WHAT TO PRODUCE - Please repeat the records below exactly, skipping any pictures.

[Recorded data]

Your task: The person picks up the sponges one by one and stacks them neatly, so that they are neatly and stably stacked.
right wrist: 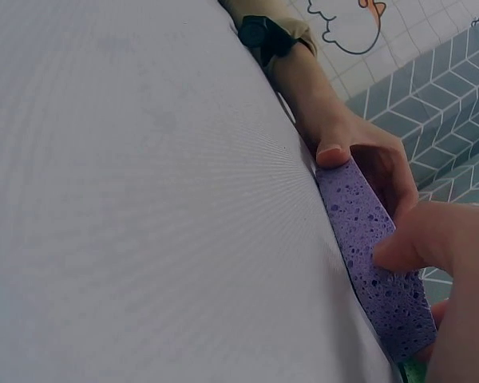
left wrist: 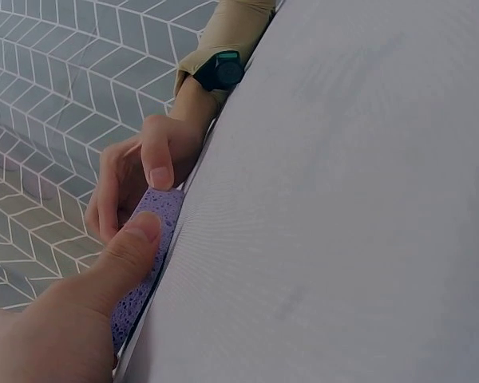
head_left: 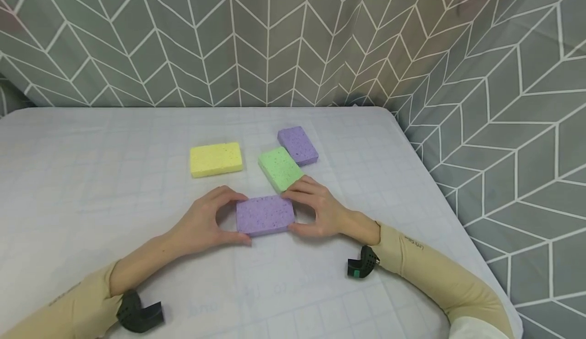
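A purple sponge (head_left: 265,215) lies flat on the white table, long side toward me, between both hands. My left hand (head_left: 208,222) holds its left end, thumb at the near edge and fingers at the far edge. At the right end, my right hand (head_left: 320,209) grips it the same way, its fingers close to a green sponge (head_left: 279,168). In the left wrist view both thumbs press the near side of the purple sponge (left wrist: 166,206). The right wrist view shows that pitted side of the sponge (right wrist: 363,231) too, with the fingers behind it partly hidden.
Behind the left hand lies a yellow sponge (head_left: 216,160). A second purple sponge (head_left: 298,145) sits beyond the green one, touching or nearly touching its corner. The white table (head_left: 114,176) ends at a grey patterned curtain (head_left: 252,38) at the back and right.
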The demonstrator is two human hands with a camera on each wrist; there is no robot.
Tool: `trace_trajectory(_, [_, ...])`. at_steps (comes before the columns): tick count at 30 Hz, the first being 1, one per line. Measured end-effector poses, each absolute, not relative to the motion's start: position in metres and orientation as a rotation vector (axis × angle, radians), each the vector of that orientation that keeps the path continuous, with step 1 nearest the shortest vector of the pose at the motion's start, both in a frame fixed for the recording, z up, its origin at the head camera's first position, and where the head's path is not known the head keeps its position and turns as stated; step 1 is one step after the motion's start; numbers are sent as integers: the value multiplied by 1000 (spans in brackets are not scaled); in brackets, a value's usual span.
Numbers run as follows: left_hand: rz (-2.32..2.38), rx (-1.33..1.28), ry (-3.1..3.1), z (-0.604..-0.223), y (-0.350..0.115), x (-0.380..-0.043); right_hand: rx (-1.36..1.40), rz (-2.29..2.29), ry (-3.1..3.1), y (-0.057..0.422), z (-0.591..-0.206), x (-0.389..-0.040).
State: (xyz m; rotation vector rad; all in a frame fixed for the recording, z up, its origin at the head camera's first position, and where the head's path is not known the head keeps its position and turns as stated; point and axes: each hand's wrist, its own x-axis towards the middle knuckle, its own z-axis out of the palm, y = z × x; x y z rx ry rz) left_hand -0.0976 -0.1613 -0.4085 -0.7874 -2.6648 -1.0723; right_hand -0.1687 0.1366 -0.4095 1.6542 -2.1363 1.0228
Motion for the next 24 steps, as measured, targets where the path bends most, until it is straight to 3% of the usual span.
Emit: trace_trajectory(24, [-1031, -723, -2659, -409, -161, -100, 1550, 962, -2343, 135, -408, -166])
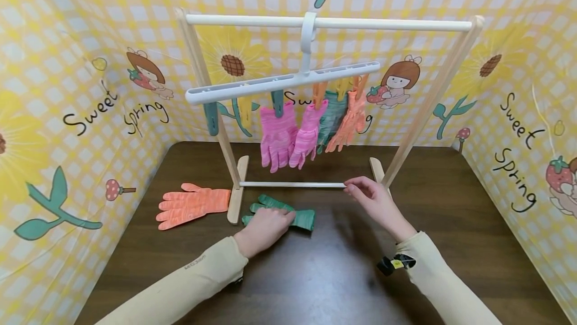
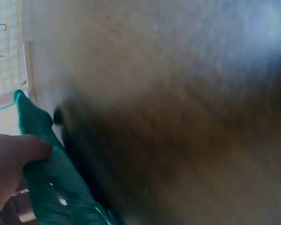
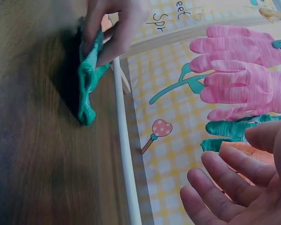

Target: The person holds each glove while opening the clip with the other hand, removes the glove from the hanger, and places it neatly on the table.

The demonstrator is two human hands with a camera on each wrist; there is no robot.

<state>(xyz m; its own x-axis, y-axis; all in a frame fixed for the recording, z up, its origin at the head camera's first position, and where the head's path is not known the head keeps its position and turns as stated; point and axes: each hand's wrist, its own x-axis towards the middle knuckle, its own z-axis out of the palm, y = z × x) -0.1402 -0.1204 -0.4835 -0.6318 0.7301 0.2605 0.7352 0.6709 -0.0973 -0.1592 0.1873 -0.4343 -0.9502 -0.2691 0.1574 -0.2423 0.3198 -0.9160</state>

ANSWER FOR THIS EXERCISE -
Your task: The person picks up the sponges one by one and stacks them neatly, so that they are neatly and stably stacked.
right wrist: 
left wrist: 
head_left: 
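A purple sponge (head_left: 265,215) lies flat on the white table, long side toward me, between both hands. My left hand (head_left: 208,222) holds its left end, thumb at the near edge and fingers at the far edge. At the right end, my right hand (head_left: 320,209) grips it the same way, its fingers close to a green sponge (head_left: 279,168). In the left wrist view both thumbs press the near side of the purple sponge (left wrist: 166,206). The right wrist view shows that pitted side of the sponge (right wrist: 363,231) too, with the fingers behind it partly hidden.
Behind the left hand lies a yellow sponge (head_left: 216,160). A second purple sponge (head_left: 298,145) sits beyond the green one, touching or nearly touching its corner. The white table (head_left: 114,176) ends at a grey patterned curtain (head_left: 252,38) at the back and right.
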The demonstrator is two human hands with a camera on each wrist; there is no robot.
Tool: `trace_trajectory(_, [_, ...])`. at_steps (comes before the columns): tick count at 30 Hz, the first being 1, one per line. Measured end-effector poses, each absolute, not relative to the motion's start: position in metres and orientation as a rotation vector (axis × angle, radians), each the vector of that orientation that keeps the path continuous, with step 1 nearest the shortest vector of the pose at the motion's start, both in a frame fixed for the recording, z up, its origin at the head camera's first position, and where the head's path is not known the head keeps its position and turns as stated; step 1 is one step after the motion's start; numbers are sent as integers: the value multiplied by 1000 (spans in brackets are not scaled); in brackets, a value's usual span.
Numbers run as follows: left_hand: rz (-2.32..2.38), rx (-1.33..1.28), ry (-3.1..3.1), z (-0.604..-0.223), y (-0.350..0.115), x (-0.380..-0.043); right_hand: rx (-1.36..1.40), rz (-2.29..2.29), ry (-3.1..3.1), y (-0.057..0.422), z (-0.591..-0.206), x (-0.389..-0.040).
State: (xyz m; rotation vector rad; all in a frame fixed for the recording, z up, its origin at the head camera's first position, and where the head's path is not known the head keeps its position and turns as stated; point and axes: each hand's wrist, its own x-axis towards the middle knuckle, its own z-axis out of the palm, y = z × x; x y z rx ry rz) left_hand -0.0976 -0.1613 -0.4085 -0.7874 -2.6648 -1.0723; right_hand -0.1687 0.1366 -0.4095 1.6542 -2.1363 1.0228
Motion for the next 24 steps, as measured, targets where the path bends most, until it is straight to 3% of the usual span.
Emit: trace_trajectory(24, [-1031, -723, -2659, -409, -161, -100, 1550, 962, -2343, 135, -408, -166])

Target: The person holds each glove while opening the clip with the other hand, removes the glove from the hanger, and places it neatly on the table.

The demonstrator is two human hands with a camera on each wrist; there is no robot.

<state>(xyz m; its own x-axis, y-axis; all in a frame fixed for the recording, z up, its origin at the head camera's first position, and where the head's path is not known the head keeps its position and turns as stated; point and axes: each hand's wrist, its own x-axis towards the middle knuckle, its own z-axis out of the palm, y = z × x) -0.1402 -0.1204 -0.4835 -0.6318 0.7301 0.2605 0.7352 0.6709 -0.0973 -0.1592 0.1873 -0.4343 -0.9502 -0.2691 0.1574 -0.2423 0.3198 -0.9160</state>

This response is now finished.